There is no obligation to register a death at your Consulate. However, British people registering a death with the British Consulate allows them to issue a UK death certificate. Not all countries allow foreign consulates to issue death certificates.
If a close relative or friend dies abroad while you are in your home country
For British people, if the death has been reported to a British Consulate overseas, they will pass the details on to UK police who will immediately visit next of kin.
Consular staff will make every effort to ensure relatives do not hear of the death first from the media;
Consular staff will help you stay in touch with the fmaily and the Consulate abroad until the burial or cremation overseas, or until the deaseaced has been brought back;
Consular staff will pass on to the Consulate overseas, the wishes of the next of kin about the disposal of the body;
In many capital cities of the world you will find foreign consulates. There are many Consualtes and Honorary Consulates in other cities too, though Honorary Consulate functions and office hours are limited.

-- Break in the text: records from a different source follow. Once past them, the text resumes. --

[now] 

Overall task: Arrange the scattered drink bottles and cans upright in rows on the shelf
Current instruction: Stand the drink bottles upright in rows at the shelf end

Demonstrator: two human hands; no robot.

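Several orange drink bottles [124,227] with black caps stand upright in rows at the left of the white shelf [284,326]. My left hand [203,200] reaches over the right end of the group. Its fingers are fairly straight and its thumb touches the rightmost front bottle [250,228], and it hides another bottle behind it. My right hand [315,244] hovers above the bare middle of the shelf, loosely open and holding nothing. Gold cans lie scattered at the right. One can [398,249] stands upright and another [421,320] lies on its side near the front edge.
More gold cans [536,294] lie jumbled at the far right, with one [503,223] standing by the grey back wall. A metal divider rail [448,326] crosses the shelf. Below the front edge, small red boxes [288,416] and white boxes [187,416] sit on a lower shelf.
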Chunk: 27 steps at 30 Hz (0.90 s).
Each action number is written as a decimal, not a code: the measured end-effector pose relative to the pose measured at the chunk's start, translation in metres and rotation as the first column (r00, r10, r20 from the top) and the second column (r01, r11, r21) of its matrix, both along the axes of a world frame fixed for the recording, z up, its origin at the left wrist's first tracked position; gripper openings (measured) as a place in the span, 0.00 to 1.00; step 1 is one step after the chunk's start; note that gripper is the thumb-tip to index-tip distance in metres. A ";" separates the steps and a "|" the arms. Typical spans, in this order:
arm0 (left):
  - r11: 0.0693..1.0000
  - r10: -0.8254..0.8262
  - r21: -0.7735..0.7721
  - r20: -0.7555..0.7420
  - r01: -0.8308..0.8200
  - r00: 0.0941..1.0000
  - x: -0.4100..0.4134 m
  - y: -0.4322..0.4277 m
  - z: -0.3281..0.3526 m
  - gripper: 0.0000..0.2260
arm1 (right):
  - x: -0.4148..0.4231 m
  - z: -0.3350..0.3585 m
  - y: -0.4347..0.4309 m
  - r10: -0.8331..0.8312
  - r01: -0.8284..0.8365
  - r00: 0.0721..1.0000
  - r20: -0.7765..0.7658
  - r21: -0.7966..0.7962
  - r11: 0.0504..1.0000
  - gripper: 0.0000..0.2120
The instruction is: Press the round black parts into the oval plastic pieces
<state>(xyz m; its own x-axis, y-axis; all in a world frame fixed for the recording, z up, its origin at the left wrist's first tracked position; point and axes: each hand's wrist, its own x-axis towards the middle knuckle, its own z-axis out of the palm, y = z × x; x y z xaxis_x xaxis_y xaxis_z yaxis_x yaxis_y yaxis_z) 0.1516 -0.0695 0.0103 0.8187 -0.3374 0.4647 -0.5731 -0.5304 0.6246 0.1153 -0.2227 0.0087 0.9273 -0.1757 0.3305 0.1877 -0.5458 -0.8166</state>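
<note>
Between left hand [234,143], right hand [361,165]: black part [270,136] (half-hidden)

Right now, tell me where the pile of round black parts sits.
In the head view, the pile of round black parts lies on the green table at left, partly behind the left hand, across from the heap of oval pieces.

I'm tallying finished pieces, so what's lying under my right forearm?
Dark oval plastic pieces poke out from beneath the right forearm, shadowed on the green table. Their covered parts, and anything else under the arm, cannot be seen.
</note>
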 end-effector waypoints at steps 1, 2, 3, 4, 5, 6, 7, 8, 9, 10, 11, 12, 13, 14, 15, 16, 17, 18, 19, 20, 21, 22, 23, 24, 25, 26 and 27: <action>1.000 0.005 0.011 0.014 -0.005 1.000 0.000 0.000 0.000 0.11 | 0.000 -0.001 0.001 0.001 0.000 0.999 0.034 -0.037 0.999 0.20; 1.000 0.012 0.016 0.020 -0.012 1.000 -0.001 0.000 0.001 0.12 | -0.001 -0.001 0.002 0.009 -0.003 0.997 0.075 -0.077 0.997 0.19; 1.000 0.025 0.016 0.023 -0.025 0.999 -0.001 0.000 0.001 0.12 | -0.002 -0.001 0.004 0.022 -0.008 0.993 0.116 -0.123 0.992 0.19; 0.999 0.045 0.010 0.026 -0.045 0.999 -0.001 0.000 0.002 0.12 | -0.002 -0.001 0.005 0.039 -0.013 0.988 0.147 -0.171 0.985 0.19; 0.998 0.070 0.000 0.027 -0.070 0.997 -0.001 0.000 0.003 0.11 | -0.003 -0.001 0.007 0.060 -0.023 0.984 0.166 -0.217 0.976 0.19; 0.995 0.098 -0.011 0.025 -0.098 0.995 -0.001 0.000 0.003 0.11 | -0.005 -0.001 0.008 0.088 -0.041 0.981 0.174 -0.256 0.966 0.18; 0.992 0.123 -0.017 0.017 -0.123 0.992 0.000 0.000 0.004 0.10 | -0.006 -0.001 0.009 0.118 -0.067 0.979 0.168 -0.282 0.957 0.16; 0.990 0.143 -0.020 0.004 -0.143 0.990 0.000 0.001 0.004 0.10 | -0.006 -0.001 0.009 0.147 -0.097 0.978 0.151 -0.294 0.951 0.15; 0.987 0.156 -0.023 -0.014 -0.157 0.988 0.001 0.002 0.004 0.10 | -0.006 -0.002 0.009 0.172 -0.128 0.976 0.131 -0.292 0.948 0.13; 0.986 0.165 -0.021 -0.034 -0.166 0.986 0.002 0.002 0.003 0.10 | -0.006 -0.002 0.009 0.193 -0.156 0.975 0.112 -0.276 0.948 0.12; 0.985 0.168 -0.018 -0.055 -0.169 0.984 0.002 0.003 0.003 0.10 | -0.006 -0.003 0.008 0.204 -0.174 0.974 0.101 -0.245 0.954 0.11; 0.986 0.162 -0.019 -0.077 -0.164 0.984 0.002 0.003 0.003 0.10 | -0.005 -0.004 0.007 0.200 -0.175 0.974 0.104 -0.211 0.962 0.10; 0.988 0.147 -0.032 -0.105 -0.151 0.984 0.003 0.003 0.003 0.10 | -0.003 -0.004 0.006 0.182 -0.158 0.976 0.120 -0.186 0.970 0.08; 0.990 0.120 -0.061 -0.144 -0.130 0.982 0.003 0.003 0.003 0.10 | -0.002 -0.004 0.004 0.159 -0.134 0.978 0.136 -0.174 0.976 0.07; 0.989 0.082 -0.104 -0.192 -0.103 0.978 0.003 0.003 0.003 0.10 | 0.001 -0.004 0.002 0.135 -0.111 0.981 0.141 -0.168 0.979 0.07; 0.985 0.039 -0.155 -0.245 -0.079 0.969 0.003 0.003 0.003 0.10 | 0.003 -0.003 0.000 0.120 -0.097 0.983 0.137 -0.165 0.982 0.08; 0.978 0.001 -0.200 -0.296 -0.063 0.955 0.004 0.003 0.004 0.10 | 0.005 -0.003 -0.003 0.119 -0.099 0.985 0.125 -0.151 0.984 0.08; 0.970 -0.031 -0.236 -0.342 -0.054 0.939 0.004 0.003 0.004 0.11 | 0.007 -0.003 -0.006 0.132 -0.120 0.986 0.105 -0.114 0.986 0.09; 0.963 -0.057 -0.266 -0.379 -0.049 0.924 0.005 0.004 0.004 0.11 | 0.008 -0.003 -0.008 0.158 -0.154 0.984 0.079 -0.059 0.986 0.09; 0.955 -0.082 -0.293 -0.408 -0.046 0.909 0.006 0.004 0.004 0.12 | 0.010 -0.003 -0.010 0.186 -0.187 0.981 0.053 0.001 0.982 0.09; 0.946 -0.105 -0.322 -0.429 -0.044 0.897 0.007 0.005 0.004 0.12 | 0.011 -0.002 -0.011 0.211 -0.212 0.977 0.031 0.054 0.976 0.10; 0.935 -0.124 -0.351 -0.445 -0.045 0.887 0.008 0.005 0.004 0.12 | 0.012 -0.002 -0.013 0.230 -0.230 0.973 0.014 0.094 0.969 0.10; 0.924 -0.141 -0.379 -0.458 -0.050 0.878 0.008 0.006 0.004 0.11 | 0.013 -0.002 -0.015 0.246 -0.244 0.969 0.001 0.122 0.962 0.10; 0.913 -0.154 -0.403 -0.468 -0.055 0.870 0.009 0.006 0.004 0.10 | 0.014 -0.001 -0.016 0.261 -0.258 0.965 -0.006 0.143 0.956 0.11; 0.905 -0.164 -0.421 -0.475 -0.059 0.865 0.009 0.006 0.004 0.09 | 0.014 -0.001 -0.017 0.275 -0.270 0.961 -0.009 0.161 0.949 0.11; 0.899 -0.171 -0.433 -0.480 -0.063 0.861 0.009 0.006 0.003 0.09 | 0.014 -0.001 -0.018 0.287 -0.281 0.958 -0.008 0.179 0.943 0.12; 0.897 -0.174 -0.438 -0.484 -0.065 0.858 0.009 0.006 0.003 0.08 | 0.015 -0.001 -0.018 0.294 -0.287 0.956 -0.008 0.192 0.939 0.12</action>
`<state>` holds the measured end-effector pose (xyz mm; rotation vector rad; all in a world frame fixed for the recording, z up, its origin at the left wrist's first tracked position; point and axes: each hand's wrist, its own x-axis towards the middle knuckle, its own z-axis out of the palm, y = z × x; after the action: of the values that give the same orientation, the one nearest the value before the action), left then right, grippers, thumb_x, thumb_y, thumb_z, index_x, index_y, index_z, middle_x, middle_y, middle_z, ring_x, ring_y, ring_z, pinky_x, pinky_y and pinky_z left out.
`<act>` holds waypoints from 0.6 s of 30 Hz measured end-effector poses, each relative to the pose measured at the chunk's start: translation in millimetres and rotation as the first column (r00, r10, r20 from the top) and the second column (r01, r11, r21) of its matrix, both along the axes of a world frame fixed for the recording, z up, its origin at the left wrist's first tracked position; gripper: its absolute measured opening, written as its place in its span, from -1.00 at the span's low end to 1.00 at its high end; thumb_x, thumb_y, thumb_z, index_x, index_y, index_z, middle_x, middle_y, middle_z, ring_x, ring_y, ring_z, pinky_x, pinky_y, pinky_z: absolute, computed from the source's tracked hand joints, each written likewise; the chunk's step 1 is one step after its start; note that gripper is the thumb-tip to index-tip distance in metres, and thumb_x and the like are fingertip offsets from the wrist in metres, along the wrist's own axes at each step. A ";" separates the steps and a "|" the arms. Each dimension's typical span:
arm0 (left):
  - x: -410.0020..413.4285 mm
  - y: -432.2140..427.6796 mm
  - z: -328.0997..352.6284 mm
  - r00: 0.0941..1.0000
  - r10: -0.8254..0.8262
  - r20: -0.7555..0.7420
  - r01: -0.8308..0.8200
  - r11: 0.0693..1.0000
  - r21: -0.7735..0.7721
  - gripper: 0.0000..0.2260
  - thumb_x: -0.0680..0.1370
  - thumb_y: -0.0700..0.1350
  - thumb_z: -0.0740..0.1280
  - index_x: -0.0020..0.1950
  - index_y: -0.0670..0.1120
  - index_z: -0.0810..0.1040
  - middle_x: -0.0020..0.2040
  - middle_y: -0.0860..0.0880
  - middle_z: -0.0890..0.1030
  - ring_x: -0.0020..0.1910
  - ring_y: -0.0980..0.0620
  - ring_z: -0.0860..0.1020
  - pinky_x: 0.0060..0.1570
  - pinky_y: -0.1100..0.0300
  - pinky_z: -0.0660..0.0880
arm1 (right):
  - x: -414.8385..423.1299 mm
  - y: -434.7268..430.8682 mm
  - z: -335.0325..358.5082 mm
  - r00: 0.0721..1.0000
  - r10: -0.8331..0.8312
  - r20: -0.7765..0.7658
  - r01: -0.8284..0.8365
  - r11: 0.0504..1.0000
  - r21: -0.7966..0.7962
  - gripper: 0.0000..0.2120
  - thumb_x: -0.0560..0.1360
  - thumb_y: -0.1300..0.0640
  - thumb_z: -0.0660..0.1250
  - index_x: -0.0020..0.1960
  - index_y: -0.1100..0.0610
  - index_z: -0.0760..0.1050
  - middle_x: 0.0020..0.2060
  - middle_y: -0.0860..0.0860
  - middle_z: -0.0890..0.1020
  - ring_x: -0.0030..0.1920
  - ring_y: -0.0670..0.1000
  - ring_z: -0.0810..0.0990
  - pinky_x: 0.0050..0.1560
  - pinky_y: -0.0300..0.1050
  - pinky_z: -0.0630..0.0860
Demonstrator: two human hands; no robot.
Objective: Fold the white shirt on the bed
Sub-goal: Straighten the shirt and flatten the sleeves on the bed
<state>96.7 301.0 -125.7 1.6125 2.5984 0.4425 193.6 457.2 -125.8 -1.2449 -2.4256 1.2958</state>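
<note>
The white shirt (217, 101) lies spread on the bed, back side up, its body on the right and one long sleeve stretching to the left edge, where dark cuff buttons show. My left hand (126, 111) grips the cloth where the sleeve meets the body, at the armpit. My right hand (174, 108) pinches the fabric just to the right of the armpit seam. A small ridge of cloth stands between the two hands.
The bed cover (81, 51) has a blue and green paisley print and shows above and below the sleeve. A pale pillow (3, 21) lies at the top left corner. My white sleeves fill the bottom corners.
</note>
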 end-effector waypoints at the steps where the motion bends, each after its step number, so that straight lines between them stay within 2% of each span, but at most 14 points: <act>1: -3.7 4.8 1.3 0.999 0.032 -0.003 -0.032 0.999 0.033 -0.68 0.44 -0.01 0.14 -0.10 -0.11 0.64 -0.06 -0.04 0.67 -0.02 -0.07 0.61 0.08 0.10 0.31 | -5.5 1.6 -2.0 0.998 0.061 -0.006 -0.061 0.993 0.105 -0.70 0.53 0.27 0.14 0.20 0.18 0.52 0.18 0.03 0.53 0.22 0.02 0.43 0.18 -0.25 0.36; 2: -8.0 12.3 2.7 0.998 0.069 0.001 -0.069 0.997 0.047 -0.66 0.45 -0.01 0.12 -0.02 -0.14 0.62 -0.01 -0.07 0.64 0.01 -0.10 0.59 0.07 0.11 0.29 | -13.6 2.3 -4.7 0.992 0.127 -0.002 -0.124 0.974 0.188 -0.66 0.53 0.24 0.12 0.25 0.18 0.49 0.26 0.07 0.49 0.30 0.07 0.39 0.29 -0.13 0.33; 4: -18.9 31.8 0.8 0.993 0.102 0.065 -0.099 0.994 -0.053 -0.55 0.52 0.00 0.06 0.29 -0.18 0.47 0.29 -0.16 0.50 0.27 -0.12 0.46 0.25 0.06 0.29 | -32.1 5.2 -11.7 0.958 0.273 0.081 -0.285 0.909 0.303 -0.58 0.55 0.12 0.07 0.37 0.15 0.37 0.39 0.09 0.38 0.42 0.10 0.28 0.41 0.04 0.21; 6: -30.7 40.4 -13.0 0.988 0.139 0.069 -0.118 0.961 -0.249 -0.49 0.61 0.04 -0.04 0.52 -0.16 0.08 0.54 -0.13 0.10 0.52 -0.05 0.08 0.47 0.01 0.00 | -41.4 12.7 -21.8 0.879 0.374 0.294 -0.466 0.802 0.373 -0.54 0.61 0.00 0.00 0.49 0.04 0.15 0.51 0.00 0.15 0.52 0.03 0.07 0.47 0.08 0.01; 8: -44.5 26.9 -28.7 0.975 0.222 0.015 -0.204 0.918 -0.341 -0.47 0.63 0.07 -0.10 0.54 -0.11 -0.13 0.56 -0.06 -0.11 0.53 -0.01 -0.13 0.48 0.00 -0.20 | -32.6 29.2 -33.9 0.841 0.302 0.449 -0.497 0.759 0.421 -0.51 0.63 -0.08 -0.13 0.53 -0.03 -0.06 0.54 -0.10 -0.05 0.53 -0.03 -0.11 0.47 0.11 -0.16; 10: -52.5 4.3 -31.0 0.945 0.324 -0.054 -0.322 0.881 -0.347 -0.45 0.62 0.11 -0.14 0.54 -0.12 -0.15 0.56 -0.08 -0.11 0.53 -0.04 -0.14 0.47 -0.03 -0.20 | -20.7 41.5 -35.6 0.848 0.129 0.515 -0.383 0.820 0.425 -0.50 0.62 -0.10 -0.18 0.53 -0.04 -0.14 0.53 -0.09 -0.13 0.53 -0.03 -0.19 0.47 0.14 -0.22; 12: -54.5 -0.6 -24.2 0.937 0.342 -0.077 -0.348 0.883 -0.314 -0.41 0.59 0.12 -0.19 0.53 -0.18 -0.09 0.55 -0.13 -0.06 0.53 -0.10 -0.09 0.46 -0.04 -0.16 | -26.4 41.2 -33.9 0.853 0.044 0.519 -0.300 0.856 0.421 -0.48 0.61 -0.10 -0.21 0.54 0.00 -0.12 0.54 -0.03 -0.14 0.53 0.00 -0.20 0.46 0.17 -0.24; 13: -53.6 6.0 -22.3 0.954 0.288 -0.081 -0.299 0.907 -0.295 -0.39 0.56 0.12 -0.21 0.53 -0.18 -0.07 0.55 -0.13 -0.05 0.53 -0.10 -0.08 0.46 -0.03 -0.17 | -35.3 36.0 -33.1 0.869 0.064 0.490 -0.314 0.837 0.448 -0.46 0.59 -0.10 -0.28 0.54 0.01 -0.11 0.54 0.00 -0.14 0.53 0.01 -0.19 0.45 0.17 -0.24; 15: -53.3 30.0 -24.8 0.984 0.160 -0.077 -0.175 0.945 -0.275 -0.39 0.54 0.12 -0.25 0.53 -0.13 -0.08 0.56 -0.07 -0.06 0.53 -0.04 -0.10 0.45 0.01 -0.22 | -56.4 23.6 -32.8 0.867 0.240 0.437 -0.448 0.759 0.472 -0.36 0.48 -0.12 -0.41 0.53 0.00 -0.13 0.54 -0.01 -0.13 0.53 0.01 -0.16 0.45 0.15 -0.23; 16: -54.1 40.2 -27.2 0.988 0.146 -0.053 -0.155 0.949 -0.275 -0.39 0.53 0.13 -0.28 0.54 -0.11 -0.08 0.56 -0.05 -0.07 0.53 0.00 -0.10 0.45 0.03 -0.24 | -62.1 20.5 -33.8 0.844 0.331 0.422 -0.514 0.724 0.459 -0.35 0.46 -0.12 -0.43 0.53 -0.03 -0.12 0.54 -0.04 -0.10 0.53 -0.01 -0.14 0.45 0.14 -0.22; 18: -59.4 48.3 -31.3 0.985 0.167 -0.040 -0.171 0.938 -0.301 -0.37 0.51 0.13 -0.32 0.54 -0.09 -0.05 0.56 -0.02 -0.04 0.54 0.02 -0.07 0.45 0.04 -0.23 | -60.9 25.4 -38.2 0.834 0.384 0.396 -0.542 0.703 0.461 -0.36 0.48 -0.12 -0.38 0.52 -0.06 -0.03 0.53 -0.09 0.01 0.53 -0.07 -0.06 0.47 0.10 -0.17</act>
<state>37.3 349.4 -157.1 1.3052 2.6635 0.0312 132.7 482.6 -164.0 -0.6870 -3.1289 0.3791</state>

How can a Consul help you?
They can keep the next of kin informed. Their job is to ensure you do not feel that you are on your own;
They can advise you on the cost of the burial, local cremation and transportation of the remains and personal property back to your country;
They can provide a list of local funeral directors. If an English speaking firm is not available, Consulate staff will help with the arrangements;
They can help transfer money from friends and relatives in the UK to pay any necessary costs;
Where there is evidence of suspicious circumstances, they can press for an investigation by local authorities and pass on the results;
A Consul cannot:
Investigate death themselves;
Pay burial or cremation costs;
Pay for the return of the body to the home country;
Pay any debts that may be outstanding;
This info is all based on the British Consulate (Foreign & Commonwealth Office), though most of it is probably in line with the Consulates of other countries.